→ **Required action**
Every line of the material must be copied exactly.

→ **Dataset entries**
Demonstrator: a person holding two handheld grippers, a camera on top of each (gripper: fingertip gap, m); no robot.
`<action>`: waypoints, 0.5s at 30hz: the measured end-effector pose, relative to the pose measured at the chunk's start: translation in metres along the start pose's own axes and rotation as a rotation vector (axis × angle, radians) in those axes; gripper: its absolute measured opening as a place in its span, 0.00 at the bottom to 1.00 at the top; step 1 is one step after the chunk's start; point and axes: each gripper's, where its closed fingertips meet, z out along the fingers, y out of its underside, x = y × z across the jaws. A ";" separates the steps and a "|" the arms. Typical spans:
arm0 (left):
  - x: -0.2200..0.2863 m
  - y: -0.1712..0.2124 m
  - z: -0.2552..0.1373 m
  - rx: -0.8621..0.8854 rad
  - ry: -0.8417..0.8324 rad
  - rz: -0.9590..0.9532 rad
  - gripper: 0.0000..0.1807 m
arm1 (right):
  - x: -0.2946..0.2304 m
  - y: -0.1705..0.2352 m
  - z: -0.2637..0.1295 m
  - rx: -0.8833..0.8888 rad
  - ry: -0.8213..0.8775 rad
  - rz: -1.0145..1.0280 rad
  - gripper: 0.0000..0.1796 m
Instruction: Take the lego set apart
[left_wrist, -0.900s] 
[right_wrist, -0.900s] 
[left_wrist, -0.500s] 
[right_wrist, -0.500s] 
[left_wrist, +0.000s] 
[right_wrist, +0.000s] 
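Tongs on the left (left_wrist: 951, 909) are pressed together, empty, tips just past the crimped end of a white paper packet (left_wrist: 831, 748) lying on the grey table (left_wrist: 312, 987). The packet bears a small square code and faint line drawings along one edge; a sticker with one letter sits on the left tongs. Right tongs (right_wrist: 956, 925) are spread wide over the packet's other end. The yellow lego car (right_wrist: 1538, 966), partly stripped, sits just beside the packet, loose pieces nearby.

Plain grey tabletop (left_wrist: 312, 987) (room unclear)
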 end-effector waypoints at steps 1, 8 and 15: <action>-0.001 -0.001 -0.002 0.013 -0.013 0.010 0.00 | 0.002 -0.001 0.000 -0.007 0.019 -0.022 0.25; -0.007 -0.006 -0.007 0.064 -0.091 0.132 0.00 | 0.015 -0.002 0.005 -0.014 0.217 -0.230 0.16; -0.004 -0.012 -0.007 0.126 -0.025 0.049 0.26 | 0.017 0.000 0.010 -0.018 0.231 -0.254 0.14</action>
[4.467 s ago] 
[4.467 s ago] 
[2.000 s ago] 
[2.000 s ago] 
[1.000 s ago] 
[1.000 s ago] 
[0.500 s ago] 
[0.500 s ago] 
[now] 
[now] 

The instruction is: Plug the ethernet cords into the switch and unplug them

→ **Reply to the task**
Demonstrator: a person holding two handheld grippers, a camera on top of each (gripper: fingertip gap, m); no robot.
`<action>`: waypoints, 0.5s at 30hz: the measured end-effector pose, relative to the pose measured at the chunk's start: translation in metres along the start pose's own axes and rotation as a rotation vector (axis × angle, radians) in those axes; gripper: its absolute measured opening as a place in its span, 0.00 at the bottom to 1.00 at the top; step 1 is one step after the chunk's start; point and axes: each gripper's, where its closed fingertips meet, z out along the fingers, y out of its underside, x = y × z across the jaws. A ";" separates the steps and a "|" the arms. Typical spans:
arm0 (left):
  - x: -0.2200..0.2863 m
  - y: -0.1712..0.2124 m
  - z: -0.2552..0.1373 m
  - rx: -0.8621..0.8854 rad
  - ry: -0.8417..0.8324 rad
  - rz: -0.9590..0.9532 rad
  - gripper: 0.0000..0.1807 m
arm1 (right):
  - x: -0.2946..0.2304 m
  - y: -0.1705..0.2352 m
  - z: -0.2637..0.1295 m
  - rx: -0.8833..0.8888 rad
  - ry: -0.8213..0.8775 rad
  - rz: -1.0145..1.0280 rad
  - gripper: 0.0000..0.1796 m
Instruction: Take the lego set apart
[left_wrist, -0.900s] 
[right_wrist, -0.900s] 
[left_wrist, -0.500s] 
[right_wrist, -0.500s] 
[left_wrist, +0.000s] 
[right_wrist, +0.000s] 
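Tongs on the left (left_wrist: 951, 909) are pressed together, empty, tips just past the crimped end of a white paper packet (left_wrist: 831, 748) lying on the grey table (left_wrist: 312, 987). The packet bears a small square code and faint line drawings along one edge; a sticker with one letter sits on the left tongs. Right tongs (right_wrist: 956, 925) are spread wide over the packet's other end. The yellow lego car (right_wrist: 1538, 966), partly stripped, sits just beside the packet, loose pieces nearby.

Plain grey tabletop (left_wrist: 312, 987) (room unclear)
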 end-effector waypoints at steps 1, 8 and 15: <action>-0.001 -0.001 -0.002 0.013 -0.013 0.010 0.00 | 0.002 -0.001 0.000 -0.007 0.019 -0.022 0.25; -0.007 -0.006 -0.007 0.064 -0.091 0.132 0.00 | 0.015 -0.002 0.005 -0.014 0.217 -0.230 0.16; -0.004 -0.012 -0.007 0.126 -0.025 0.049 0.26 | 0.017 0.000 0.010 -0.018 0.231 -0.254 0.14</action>
[4.467 s ago] 
[4.467 s ago] 
[2.000 s ago] 
[2.000 s ago] 
[1.000 s ago] 
[1.000 s ago] 
[0.500 s ago] 
[0.500 s ago] 
[now] 
[now] 

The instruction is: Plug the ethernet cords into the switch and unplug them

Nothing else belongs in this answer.